The predictable path used to be, "I got this degree, now give me that job". That was great if you got the degree, but it was not great if you couldn't afford the degree or if you weren't in a privileged community that gave you a pipeline to get the degree. Now, saying, "I got the degree," doesn't say as much. You've got to say what that means.

I think retail jobs will start to have a lot of value in a way they didn't in the knowledge economy. If you can say you worked a job where you had to show resiliency and adaptability, those are things that employers are looking for. We are individuals with unique experiences, unique energy and unique resilience. That's what we're going to get hired for – and articulating that is something folks can control.

The same generation that's having a tough time landing a first job is also AI-native and is bringing a whole new sense of what businesses should do differently - Aneesh Raman

KK: I saw a LinkedIn survey of 3,000 executives [in the US] and 63% of them believe AI will absorb entry-level tasks. So, is Gen Z just going to suffer anyway? Despite whatever good story they tell about themselves, maybe there just aren't going to be those entry-level jobs because corporations are going to give them to AI.

AR: We don't know. But we do know the same percentage in that survey says entry-level employees bring fresh ideas and new thinking that is valuable to business growth. The same generation that's having a tough time landing a first job is also AI-native and is bringing a whole new sense of what businesses should do differently as they try to adapt to this new economy.

When a new type of economy emerges – and this was true when we went from farm work to factory work, or the factory to the office – disruption comes first. We're in that right now. At LinkedIn, we've got data that 70% of the average job will have changed by 2030. We're all going to be in new jobs, even if we don't change jobs. But new types of jobs also get created. Influencer wasn't a job 10 years ago. Data scientist wasn't a job 20 years ago. So, we haven't even started to see that yet, aside from AI jobs. 

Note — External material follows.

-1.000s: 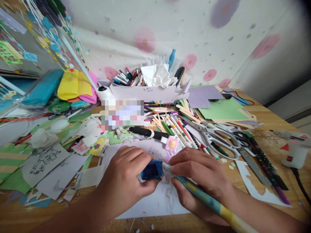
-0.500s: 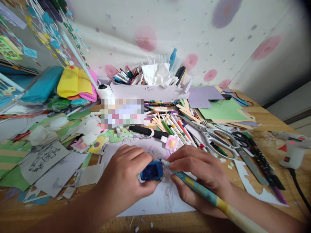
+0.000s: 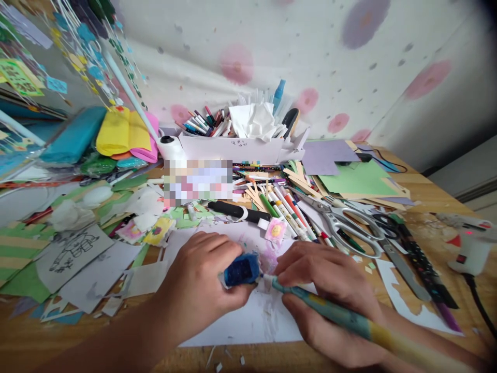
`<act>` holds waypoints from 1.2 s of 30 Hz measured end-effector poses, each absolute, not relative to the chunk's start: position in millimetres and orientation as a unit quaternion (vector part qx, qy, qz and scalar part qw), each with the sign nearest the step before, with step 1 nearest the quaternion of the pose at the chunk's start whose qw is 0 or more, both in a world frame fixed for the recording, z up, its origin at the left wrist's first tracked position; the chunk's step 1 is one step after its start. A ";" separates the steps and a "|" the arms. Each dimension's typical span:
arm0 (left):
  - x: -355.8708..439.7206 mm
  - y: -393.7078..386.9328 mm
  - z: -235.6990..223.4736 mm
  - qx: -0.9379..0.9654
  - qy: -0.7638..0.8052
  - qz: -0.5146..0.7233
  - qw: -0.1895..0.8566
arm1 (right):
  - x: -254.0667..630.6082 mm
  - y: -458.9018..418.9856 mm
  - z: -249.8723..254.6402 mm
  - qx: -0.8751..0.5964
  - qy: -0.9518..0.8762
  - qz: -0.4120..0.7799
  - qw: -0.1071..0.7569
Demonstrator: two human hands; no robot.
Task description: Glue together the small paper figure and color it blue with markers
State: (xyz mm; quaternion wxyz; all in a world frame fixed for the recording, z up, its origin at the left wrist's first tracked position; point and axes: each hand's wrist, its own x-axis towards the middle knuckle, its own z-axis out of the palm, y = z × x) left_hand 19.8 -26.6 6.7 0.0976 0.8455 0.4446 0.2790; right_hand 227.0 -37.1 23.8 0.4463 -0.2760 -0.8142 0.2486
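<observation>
My left hand (image 3: 205, 285) is closed around a small blue rectangular piece (image 3: 241, 270), dark blue in the middle with a paler rim. Between the thumb and fingers of my right hand (image 3: 326, 295) lies a marker pen (image 3: 330, 308) with a teal and yellow barrel. Its tip points left, at or very near the right edge of the blue piece; whether they touch I cannot tell. Both hands are above a white sheet of paper (image 3: 233, 326) with purple and grey smudges. Just beyond them sits a small pink paper square (image 3: 276, 231) with a yellow centre.
Silver scissors (image 3: 349, 223) and several markers (image 3: 287, 207) lie beyond my right hand. A white glue gun (image 3: 471, 241) with a red light stands at the right. Paper scraps (image 3: 89, 248) cover the left side. A white box (image 3: 233, 149) of pens is at the back.
My right hand and the marker have shifted slightly right and down, the tip now lower along the blue piece's edge. My left hand keeps its grip, the piece tilted a little differently.
</observation>
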 end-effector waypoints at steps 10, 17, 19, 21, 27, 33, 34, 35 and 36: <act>18.3 -24.7 7.8 0.823 0.478 0.282 0.123 | 227.1 -40.8 21.7 -0.278 -0.809 0.240 0.459; 18.2 -25.0 7.7 0.822 0.468 0.297 0.133 | 228.9 -40.5 22.1 -0.283 -0.784 0.262 0.488; 18.4 -25.4 8.4 0.821 0.462 0.309 0.130 | 229.1 -40.8 21.8 -0.279 -0.785 0.263 0.487; 18.5 -25.3 9.5 0.821 0.455 0.316 0.134 | 229.2 -41.5 22.9 -0.277 -0.790 0.264 0.479; 18.0 -23.9 9.1 0.813 0.435 0.350 0.165 | 228.5 -43.0 28.0 -0.291 -0.783 0.250 0.490; 14.9 -26.6 3.4 0.785 0.402 0.373 0.288 | 229.3 -44.8 29.1 -0.279 -0.776 0.274 0.494; 14.4 -27.1 2.8 0.781 0.400 0.369 0.307 | 230.0 -44.9 29.6 -0.274 -0.776 0.279 0.495; 14.0 -27.6 2.5 0.776 0.399 0.365 0.323 | 230.6 -44.9 30.0 -0.267 -0.777 0.282 0.495; 14.0 -28.0 2.5 0.771 0.399 0.362 0.338 | 231.2 -44.9 30.2 -0.262 -0.779 0.285 0.494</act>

So, if you're an entry-level worker, yes, right now you're at the whim of companies doing the math of how they should transition. Some companies are going to use old math for the new equation and just think it's all about shrinking. Others will realise we've got to bring these folks in who are going to help us build new business lines and think in different ways.

KK: What would you say to a 22 year old graduating from college who is struggling to find a job – or to their anxious parents?

AR: The first thing is to be pro-you. The story of work, since the first industrial revolution, has been the story of technology at work, not humans at work. We have been training people to be task managers around technology. We now are going to flip that and put humans at the centre of work. You've got to really understand what your unique curiosities are and what drives you. Really start to understand how you're going to get to a place where no one beats you at being you.